# Today's Immune System



## JoKing (Mar 11, 2012)

My theory: Children today are having their immune systems weakened due to hygiene overkill. Kids aren't aloud to eat dirt anymore(lol) and seem to have more frequent health issues. Back in the day, when you got sick, aside from a cold, it was a serious issue(you could die). With the evolution of vaccines, preventative medicine and lifestyle changes, recovery and overall health is better today...But not without side effects. The children of yesteryear self-vaccinated themselves from all kinds of germs by being....Kids! Today, they are taught that a killer lurks in the bushes and they had better "sanitize" for thinking of it.
Is my theory plausible, or can it easily be debunked?


----------



## cybergranny (Mar 11, 2011)

JoKing said:


> My theory: Children today are having their immune systems weakened due to hygiene overkill. Kids aren't aloud to eat dirt anymore(lol) and seem to have more frequent health issues. Back in the day, when you got sick, aside from a cold, it was a serious issue(you could die). With the evolution of vaccines, preventative medicine and lifestyle changes, recovery and overall health is better today...But not without side effects. The children of yesteryear self-vaccinated themselves from all kinds of germs by being....Kids! Today, they are taught that a killer lurks in the bushes and they had better "sanitize" for thinking of it.
> Is my theory plausible, or can it easily be debunked?


There is a whole bunch they're not telling us. I just read a article last week, sorry can't remember where to post a link" that in the umblicle cord of newborns they found over 200 pesticide and chemical residues that did not belong in the body. How's that for a proper start on the new life.

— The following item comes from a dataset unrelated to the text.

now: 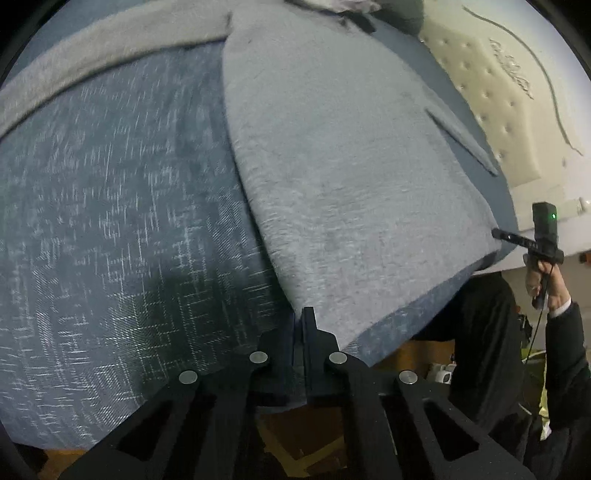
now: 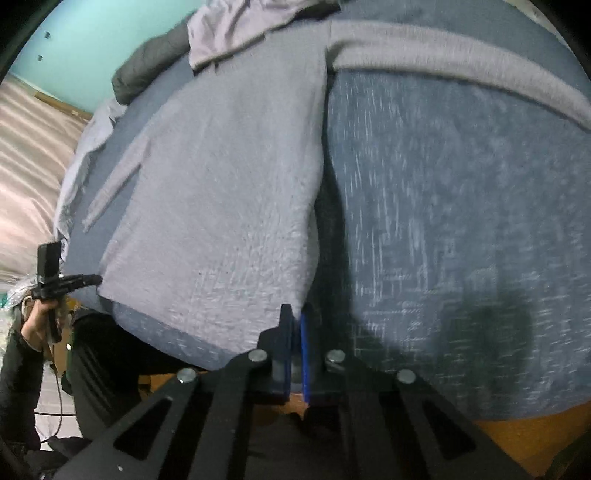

*Top 12 Foods You Should Eat Organically *(From lowest to highest amount of pesticides)
1. Apples: They contain 42 known pesticide residues found by the USDA Pesticide Data Program. Out of the 42 pesticide residues, there are 7 known carcinogens, 19 suspected hormone disruptors, 10 neurotoxins, 6 developmental or reproductive toxins, and 17 honeybee toxins.

2. Cherries: They contain 42 known pesticide residues found by the USDA Pesticide Data Program. Out of the 42 pesticide residues, 7 known or probable carcinogens, 22 suspected hormone disruptors, 7 neurotoxins, 8 development or reproductive toxins, and 18 honeybee toxins.

3. Green Beans: They contain 44 known pesticide residues found by the USDA Pesticide Data Program. Out of the 44 pesticide residues, there are 8 known carcinogens, 22 suspected hormone disruptors, 11 neurotoxins, 8 developmental or reproductive toxins, and 18 honeybee toxins.

4. Collard Greens: They contain 46 known pesticide residues found by the USDA Pesticide Data Program. Out of the 46 pesticide residues, there are 9 known carcinogens, 25 suspected hormone disruptors, 10 neurotoxins, 8 developmental or reproductive toxins, and 25 honeybee toxins.

5. Spinach: It contains 48 known pesticide residues found by the USDA Pesticide Data Program. Out of the 48 pesticide residues, there are 8 known carcinogens, 25 suspected hormone disruptors, 8 neurotoxins, 6 developmental or reproductive toxins, and 23 honeybee toxins.

6. Sweet Bell Peppers: They contain 49 known pesticide residues found by the USDA Pesticide Data Program. Out of the 49 pesticide residues, there are 11 known carcinogens, 26 suspected hormone disruptors, 13 neurotoxins, 10 developmental or reproductive toxins, and 19 honeybee toxins.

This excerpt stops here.